__EXERCISE REQUIREMENTS__
Lines below that include "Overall" are the answer; copy each one.

[Stored items]

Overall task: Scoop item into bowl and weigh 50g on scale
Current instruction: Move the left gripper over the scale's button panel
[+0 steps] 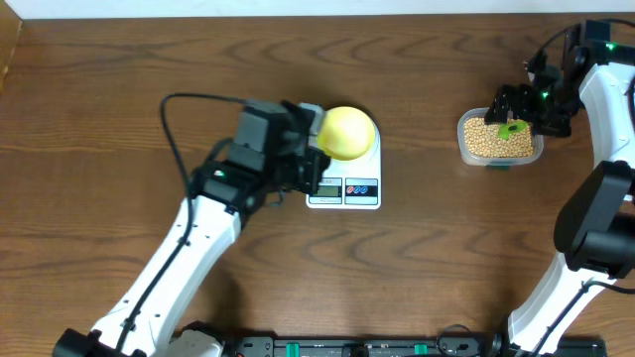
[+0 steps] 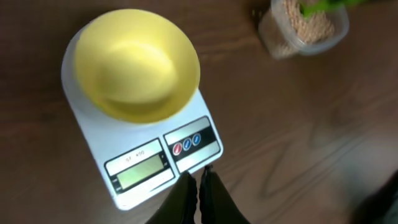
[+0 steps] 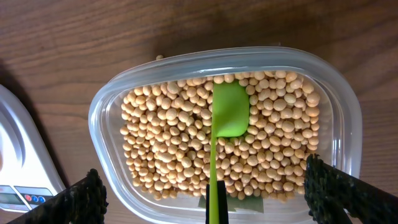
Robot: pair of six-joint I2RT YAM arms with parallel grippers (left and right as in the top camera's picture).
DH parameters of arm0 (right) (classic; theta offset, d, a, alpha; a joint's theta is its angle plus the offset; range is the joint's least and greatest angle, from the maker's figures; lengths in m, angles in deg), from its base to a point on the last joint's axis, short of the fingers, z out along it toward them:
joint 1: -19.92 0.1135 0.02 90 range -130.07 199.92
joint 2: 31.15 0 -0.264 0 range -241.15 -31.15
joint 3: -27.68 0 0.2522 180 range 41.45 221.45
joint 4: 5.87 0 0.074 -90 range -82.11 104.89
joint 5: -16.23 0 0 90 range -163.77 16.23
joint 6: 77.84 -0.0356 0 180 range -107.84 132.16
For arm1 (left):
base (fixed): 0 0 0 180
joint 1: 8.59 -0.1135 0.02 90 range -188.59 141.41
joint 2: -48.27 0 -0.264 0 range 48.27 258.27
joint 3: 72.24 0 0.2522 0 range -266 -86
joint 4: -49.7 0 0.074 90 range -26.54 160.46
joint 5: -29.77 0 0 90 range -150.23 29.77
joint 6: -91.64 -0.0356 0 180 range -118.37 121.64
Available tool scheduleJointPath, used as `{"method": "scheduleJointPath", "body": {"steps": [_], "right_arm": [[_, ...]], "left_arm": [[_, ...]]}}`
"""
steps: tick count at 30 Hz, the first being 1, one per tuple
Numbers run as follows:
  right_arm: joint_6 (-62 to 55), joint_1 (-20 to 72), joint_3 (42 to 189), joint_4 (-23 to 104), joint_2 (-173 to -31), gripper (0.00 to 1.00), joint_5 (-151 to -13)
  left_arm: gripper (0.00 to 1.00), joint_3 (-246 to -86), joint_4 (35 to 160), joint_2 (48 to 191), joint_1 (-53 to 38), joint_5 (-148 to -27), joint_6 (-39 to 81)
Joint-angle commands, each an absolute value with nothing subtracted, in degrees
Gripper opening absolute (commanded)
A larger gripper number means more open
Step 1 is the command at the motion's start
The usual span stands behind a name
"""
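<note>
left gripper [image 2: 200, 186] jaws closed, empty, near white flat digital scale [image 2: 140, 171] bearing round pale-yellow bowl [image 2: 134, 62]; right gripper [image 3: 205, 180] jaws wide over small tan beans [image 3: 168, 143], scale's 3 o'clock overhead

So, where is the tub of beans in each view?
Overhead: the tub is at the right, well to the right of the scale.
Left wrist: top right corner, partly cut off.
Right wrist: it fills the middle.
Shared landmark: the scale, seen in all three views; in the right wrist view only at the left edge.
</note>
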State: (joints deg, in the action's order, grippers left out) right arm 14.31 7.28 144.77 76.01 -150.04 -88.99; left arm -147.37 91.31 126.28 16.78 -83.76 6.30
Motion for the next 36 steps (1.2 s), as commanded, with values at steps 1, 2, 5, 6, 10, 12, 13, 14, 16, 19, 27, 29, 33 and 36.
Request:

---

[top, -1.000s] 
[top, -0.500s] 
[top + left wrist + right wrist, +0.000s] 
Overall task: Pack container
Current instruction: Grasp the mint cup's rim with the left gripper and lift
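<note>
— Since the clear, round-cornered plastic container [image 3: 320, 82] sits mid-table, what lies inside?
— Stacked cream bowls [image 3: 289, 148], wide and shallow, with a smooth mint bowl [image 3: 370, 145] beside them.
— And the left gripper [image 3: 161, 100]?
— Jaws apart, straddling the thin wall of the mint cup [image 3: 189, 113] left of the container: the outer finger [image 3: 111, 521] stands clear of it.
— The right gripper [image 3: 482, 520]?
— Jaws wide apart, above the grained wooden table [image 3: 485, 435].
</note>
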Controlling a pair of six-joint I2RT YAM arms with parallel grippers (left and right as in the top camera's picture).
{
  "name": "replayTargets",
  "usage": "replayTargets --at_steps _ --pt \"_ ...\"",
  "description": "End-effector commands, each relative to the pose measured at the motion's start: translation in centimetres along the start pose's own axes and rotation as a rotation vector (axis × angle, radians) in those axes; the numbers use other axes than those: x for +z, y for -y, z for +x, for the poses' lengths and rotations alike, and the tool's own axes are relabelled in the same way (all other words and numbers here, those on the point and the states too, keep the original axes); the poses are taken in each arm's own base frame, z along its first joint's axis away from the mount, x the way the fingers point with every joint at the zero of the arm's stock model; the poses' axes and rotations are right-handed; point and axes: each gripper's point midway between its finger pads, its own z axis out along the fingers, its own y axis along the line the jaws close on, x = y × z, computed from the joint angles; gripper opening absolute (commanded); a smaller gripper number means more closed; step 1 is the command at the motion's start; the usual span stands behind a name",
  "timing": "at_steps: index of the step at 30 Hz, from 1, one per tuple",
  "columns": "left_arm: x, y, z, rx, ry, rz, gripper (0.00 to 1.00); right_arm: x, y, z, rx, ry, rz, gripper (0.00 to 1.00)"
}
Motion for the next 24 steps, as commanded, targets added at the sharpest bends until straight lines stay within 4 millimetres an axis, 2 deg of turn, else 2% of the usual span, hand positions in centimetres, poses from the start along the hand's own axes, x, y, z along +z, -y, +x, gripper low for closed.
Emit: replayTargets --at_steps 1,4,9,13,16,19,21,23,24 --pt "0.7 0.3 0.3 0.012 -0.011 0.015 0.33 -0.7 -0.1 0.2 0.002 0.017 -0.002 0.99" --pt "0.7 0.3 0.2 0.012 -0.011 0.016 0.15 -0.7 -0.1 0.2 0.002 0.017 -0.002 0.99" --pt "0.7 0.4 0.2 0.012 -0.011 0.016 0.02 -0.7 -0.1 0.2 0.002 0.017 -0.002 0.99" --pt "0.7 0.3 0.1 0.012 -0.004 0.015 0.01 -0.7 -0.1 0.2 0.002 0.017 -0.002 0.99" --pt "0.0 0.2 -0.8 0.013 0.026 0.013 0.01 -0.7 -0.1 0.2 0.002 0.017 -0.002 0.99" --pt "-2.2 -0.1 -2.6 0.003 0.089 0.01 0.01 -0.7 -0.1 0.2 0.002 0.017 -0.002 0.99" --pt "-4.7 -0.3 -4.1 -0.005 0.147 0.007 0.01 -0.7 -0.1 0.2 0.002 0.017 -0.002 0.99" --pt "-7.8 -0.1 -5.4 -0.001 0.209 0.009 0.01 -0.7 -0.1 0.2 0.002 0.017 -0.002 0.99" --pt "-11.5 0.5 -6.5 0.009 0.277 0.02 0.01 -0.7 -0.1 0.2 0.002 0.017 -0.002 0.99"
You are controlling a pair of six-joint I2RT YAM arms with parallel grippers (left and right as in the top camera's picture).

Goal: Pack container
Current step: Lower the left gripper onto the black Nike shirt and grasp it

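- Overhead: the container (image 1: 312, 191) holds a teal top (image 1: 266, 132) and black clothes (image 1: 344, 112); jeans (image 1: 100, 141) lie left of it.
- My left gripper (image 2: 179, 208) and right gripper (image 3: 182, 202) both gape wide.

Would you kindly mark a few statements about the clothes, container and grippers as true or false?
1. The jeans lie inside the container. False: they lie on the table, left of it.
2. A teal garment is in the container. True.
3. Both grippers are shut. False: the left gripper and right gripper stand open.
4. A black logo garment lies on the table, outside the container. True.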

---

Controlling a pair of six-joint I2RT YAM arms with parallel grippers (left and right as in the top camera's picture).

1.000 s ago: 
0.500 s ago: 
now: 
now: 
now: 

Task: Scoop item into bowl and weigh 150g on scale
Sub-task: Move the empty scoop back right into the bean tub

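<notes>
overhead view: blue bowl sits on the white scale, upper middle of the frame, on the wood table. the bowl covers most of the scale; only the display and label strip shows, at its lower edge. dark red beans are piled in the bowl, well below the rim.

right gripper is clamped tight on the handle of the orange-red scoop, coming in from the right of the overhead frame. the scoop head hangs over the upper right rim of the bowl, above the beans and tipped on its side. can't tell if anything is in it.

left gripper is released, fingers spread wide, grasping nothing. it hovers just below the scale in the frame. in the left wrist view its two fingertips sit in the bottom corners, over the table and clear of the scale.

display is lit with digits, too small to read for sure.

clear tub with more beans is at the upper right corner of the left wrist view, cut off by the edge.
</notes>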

__EXERCISE RESPONSE__
Overall task: Scoop item into bowl and weigh 50g on scale
Overall task: Pack container

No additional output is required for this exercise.